# Built my FIRST Venturi Smoke Generator - check it out!



## zargon (Dec 8, 2012)

This is my Virgin Post... :grilling_smilie: so please don't slam me about all the things I am doing wrong... too hard.  Thumbs Up

My current everyday cooker is my "Small"  Big Green Egg... but I dream about having a really cool "Smoker"  maybe even one day a
walk in Smoke House!!  In the mean time I am working on a few things... and dreaming of perhaps a bigger BGE too.
:th_4th_of_July:

So.. I have been researching smoke generators and such and wanted to get one.. but they seemed soooo ex$pen$ive .. and ultimately I decided to try my hand at building my own.  Once I had figured out how to make the Venturi part I turned toward the chip container / main body of the device.  was going to make a square but all the metal I could find 16 gauge was just 3 flat sheets 6 x 18 inches.  Since it is weldable and I have this handy mig welder... I made a triangle.
     All in all it seems to have turned out OK.
    I did my first test today and here is a link to the Video I posted on Flicker: 



   It does seem to burn well... but I think maybe too well??? - maybe the chamber is too big?
   I'm thinking of making a smaller chip chamber and doing it round instead of square.  
   If anyone has any suggestions or constructive feedback I'd love to get some.
   Specifically regarding the BEST size of chips and chip chamber will be welcome.

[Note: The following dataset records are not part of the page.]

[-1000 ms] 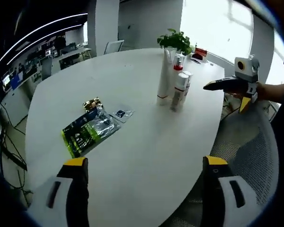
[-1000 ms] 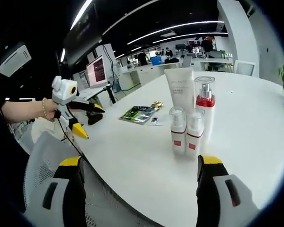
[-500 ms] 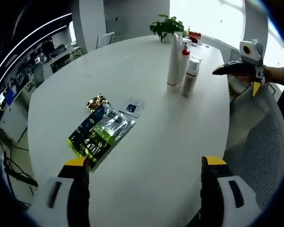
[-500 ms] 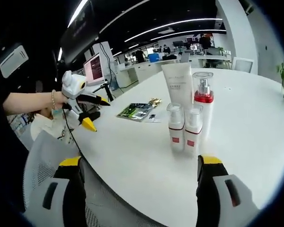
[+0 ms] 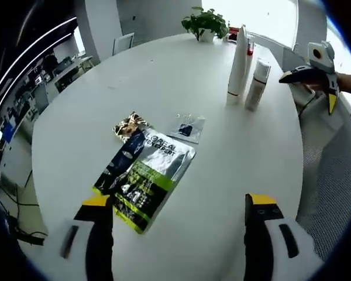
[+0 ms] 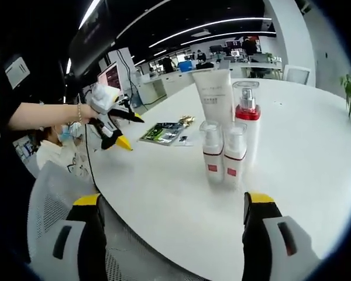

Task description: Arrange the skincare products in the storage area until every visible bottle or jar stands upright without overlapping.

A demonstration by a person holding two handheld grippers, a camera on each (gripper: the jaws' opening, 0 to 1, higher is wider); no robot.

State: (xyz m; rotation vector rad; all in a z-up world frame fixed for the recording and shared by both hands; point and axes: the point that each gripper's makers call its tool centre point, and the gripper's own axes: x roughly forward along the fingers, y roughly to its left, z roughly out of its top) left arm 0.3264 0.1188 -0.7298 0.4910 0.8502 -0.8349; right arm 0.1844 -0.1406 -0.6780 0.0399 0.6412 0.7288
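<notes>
Four skincare products stand upright in a tight cluster on the white table (image 6: 316, 158): a tall white tube (image 6: 212, 100), a pump bottle with a red collar (image 6: 247, 126) and two small bottles (image 6: 211, 159) (image 6: 234, 163) with red bands. In the left gripper view the tube (image 5: 237, 63) and a small bottle (image 5: 257, 77) stand far off at upper right. My left gripper (image 5: 176, 201) is open and hangs over a green, black and silver sachet pack (image 5: 145, 177). My right gripper (image 6: 172, 200) is open and holds nothing, short of the bottles at the table's edge.
A small clear sachet (image 5: 186, 127) and a gold packet (image 5: 127, 123) lie beside the pack. A potted plant (image 5: 206, 22) stands at the far edge. A mesh chair (image 6: 50, 219) sits below the right gripper. A hand holds the left gripper (image 6: 114, 117) over the table.
The left gripper has moved in over the table toward the sachet pack, which now looks larger and closer. The right gripper has barely moved. The bottles have stayed put.
</notes>
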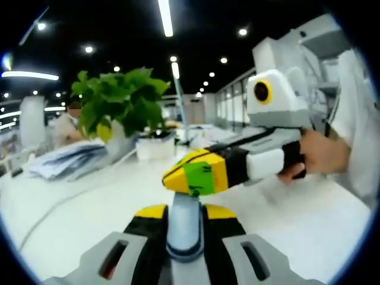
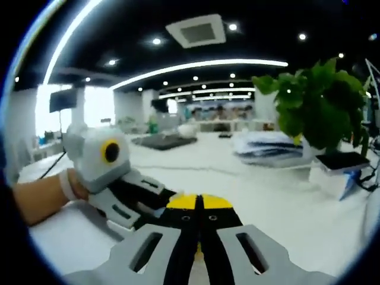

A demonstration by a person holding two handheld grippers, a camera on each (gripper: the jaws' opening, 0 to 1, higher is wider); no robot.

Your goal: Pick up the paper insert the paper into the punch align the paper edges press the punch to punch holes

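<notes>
Tongs both hovering over white desk [image 1: 309, 225]: left tongs [image 1: 185, 217] and right tongs [image 2: 200, 205] closed, holding nothing. Paper stack [image 2: 267, 148] lying beside plant [image 2: 317, 101]; sheets likely light, floppy, best pinched at edge.

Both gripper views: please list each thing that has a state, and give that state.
left gripper: jaws shut, nothing seen held
right gripper: jaws shut, tips close to the left gripper
paper stack: lying on the white table, untouched
potted plant: upright
ceiling lights: on
</notes>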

My next project will be building a small "Smoke House" :biggrin:
     I'm thinking maybe 24" deep 36" wide and maybe 72" tall.
     making the carcass with 1/2 ply and 2x2 frame and putting galvanized sheet metal on the walls ceiling and floor.
     Also I will outfit it with a hotplate so I can do some warmer smoking too.  
:sausage:
   Thanks.. I look forward to posting lot's more stuff about my smokin' journey.

    Wish me luck 'Ya'll!'

Thanks


----------



## pgsmoker64 (Dec 18, 2012)

Hi Zargon and 
	

	
	
		
		



		
			






  to the SMF!

We are not in the business of slamming anyone on their posts, we like hearing from everyone!

That being said, please stop by the Roll Call section and give us a proper introduction - the regular members go there often and would love to extend a warm welcome.  Also, please update your profile with your location when you get a chance.

Your smoke generator is awesome!  Great job.

Good luck and good smoking,

Bill


----------



## jetman (Dec 18, 2012)

Smoke generator looks great! can you tell us more about how you designed and built it, don't need 3-D blueprints but would be nice to know how it works. I as well as others here are hard core tinkerers and always looking for new ideas how to tease the neighbors with smoky goodness!

JetMan<<<


----------